(Beginning of Stored data)

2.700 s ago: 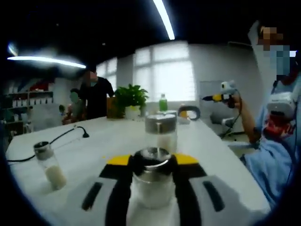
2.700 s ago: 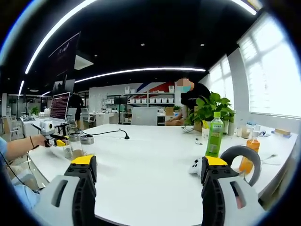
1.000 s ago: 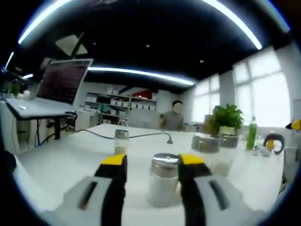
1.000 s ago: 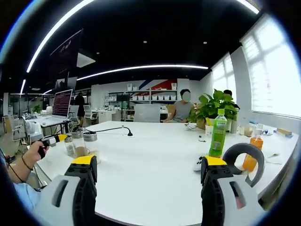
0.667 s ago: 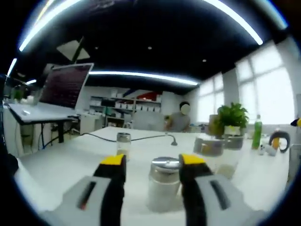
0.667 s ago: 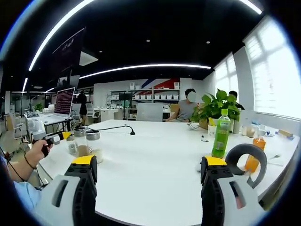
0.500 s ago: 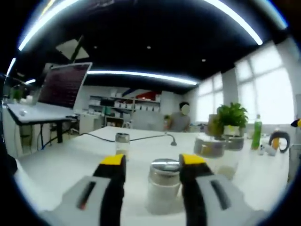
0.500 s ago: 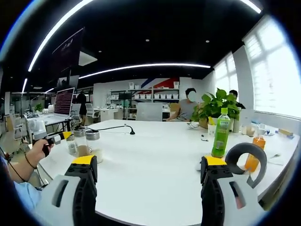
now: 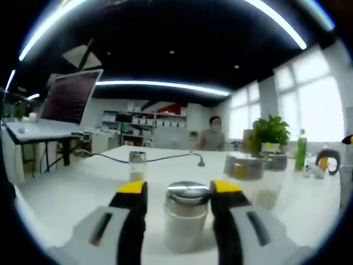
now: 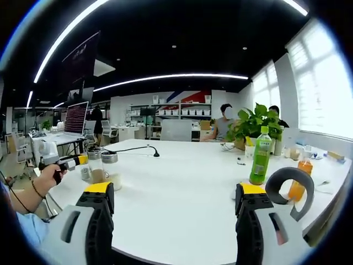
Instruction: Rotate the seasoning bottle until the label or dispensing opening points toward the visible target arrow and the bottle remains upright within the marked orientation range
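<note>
Between left hand-held gripper (image 9: 178, 190) jaws, seasoning bottle (image 9: 186, 215).

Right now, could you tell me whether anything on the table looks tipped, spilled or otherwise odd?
Nothing stands out. The seasoning bottle stands upright between the left gripper fingers, the other shakers stand upright, and the white table shows no spill. No target arrow is visible.

We see our left gripper (image 9: 178, 199) framing an upright seasoning bottle (image 9: 186, 217). Its jaws flank the bottle closely on the white table (image 9: 71, 193).
</note>
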Action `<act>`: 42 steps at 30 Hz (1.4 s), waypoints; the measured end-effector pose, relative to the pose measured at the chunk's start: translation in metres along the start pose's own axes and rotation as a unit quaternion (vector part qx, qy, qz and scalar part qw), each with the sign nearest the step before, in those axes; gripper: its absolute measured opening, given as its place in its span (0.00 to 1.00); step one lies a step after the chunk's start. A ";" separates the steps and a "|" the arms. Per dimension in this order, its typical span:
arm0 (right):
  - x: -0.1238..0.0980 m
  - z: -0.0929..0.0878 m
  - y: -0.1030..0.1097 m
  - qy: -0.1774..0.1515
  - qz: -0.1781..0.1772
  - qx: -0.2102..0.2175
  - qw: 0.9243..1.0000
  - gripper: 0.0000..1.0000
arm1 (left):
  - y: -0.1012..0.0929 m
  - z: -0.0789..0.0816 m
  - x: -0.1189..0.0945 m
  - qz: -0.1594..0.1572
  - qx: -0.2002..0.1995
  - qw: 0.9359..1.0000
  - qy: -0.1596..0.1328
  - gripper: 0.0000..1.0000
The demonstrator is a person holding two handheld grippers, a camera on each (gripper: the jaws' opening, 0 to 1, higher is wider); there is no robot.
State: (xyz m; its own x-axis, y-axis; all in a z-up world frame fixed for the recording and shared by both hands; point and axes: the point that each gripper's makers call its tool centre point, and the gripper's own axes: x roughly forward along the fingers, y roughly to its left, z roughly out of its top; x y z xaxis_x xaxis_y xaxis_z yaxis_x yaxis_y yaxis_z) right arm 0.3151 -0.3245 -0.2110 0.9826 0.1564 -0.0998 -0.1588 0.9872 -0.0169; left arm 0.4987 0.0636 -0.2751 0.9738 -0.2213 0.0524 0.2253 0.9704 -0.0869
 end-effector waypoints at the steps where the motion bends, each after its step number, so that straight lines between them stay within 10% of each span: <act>1: 0.000 0.000 0.000 0.001 0.000 0.001 1.000 0.94 | 0.000 -0.001 0.000 -0.001 -0.002 1.000 0.001 0.48; 26: 0.000 0.004 0.012 -0.004 0.017 -0.002 1.000 0.95 | -0.005 0.000 0.000 -0.061 -0.013 0.998 -0.014 0.34; 42: -0.002 0.009 0.021 -0.015 0.036 0.002 0.999 0.94 | -0.012 -0.002 0.009 -0.223 -0.024 0.975 0.004 0.34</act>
State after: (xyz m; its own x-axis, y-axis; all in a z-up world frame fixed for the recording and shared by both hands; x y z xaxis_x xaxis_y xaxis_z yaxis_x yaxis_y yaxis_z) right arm 0.3101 -0.3034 -0.2019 0.9710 0.2284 -0.0705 -0.2295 0.9733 -0.0066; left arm 0.5048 0.0496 -0.2755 0.7790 -0.6208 0.0876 0.6270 0.7720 -0.1043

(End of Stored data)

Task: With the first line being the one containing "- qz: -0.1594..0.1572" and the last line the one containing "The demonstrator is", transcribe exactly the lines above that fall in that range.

Your solution:
  - qz: -0.1594..0.1572
  - qx: -0.2002..0.1995
  - qw: 0.9359..1.0000
  - qy: -0.1596..0.1328
  - gripper: 0.0000..1.0000
The demonstrator is a person holding two handheld grippers, a camera on each (gripper: the jaws' opening, 0 to 1, higher is wider); there is no robot.

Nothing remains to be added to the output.